I was really pleased with the litre of nettle root tincture which means there is plenty for Chris’ tonic for the rest of this year. It prompted me to make up his daily medicine. He gets a small dose of nettle root, saw palmetto and hawthorn most mornings, while mine is more a blood pressure and nervine mix. We finished the last batch at least a month ago and I’ve not made time to put the new ones together until today.

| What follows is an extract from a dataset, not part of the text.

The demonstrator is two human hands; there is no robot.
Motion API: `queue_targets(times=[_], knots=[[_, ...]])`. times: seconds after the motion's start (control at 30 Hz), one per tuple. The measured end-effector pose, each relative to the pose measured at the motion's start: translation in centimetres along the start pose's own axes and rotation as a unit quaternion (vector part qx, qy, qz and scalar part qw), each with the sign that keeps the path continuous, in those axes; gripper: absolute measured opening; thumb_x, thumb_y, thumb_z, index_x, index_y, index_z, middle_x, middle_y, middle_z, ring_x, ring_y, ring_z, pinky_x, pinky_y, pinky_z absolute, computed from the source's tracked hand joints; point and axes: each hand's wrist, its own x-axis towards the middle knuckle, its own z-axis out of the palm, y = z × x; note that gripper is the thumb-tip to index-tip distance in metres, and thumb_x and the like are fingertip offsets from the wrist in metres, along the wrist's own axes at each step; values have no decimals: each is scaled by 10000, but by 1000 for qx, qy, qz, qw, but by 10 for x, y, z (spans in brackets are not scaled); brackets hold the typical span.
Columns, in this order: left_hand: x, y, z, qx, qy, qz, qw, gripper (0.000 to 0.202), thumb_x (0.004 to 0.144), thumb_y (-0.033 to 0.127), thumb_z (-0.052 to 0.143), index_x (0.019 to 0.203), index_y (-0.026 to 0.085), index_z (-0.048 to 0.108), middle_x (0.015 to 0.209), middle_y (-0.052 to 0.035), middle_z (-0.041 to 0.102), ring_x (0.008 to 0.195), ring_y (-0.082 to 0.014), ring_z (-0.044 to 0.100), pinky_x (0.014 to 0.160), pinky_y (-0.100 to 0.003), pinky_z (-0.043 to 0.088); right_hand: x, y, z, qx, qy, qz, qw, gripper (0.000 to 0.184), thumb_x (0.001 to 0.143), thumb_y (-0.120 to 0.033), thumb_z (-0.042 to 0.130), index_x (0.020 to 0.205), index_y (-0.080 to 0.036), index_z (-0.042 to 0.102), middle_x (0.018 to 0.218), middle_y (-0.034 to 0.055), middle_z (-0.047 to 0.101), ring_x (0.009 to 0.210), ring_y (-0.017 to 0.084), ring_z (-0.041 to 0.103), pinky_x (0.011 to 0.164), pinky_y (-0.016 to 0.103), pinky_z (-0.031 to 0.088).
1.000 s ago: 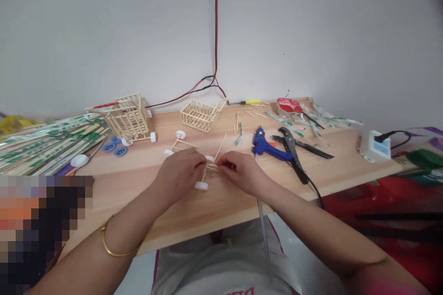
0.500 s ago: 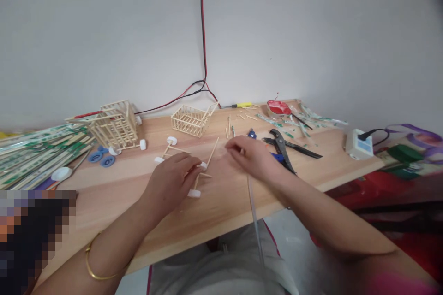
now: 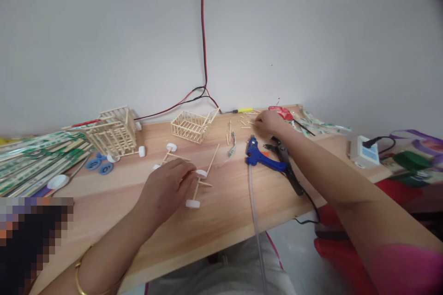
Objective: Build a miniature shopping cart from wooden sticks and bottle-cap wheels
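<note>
My left hand [image 3: 169, 189] rests on the table, its fingers curled over a small stick chassis with white bottle-cap wheels [image 3: 193, 203]. The hand hides the middle of that chassis. A loose wooden stick [image 3: 212, 159] lies just beyond its fingertips. Farther back, my right hand [image 3: 272, 124] is closed in a pinch down among short cut sticks [image 3: 245, 122]; whatever lies between its fingertips is too small to make out. Below that hand lies a blue glue gun [image 3: 265, 159], with a long clear glue stick [image 3: 254, 212] running from it over the table's front edge.
A stick basket [image 3: 190, 126] and a bigger stick cart [image 3: 114, 136] stand toward the wall. Wrapped chopsticks [image 3: 38, 156] and blue caps [image 3: 105, 168] lie at left. Black pliers [image 3: 290, 170], a yellow-handled tool [image 3: 244, 110], torn wrappers [image 3: 318, 125] and a white power box [image 3: 365, 151] are right.
My right hand has moved back and to the right, from above the glue gun to the short sticks, uncovering the gun. My left hand stays on the chassis.
</note>
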Motion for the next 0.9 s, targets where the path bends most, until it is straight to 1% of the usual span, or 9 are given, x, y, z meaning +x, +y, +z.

I love the smell of crampbark tincture and the two year old jar of rue I found hiding at the back of the shelf made me feel very reverential as I handled it. It was so much easier straining the marc through my new large seven inch sieve (a much valued Christmas gift!). This time I used muslin as an additional straining agent, bringing back strong childhood memories of washing the milking bucket, sieve and muslin after pasteurising each day’s milk from our housecow.

In October, I put up three jars of horsechestnut tincture after liquidising conkers with vodka. I don’t think I shall be using James Wong’s method again. I don’t think I squeezed any tincture at all from the largest jar, making the whole process a waste of time and effort. Next year, if I need any more tincture, I will collect the conkers in early August and slice them as before.

There were four vinegars sitting in the hot cupboard, each a wonderful reminder of summer’s final bounty. The colours of vinegars can be so much sharper than tinctures or elixirs. Sage is a glorious pink if the leaves are from my garden or crimson if gathered from my aunt’s plants in Condicote. The fresh motherwort was an earthy brown – probably from being left too long macerating – and both the dandelion leaf and mint were a clear green-tinged gold. The smell of the mint was a true delight!

Medicine making never truly stops during the winter. I still have two jars of fire cider vinegar infusing in the hot cupboard. They were made during the week before Christmas with the last of the fresh horseradish root my son dug for me in October. Chris had been taking last year’s concoction for his cold and I fell into one of my panics about not having enough. Being able to put up more of something makes me feel so much better! Just in case!

I’m looking forward to putting up some Seville orange bitter at the end of the month if I can source some more oranges from the market. They are such an invigorating start to a herbal new year!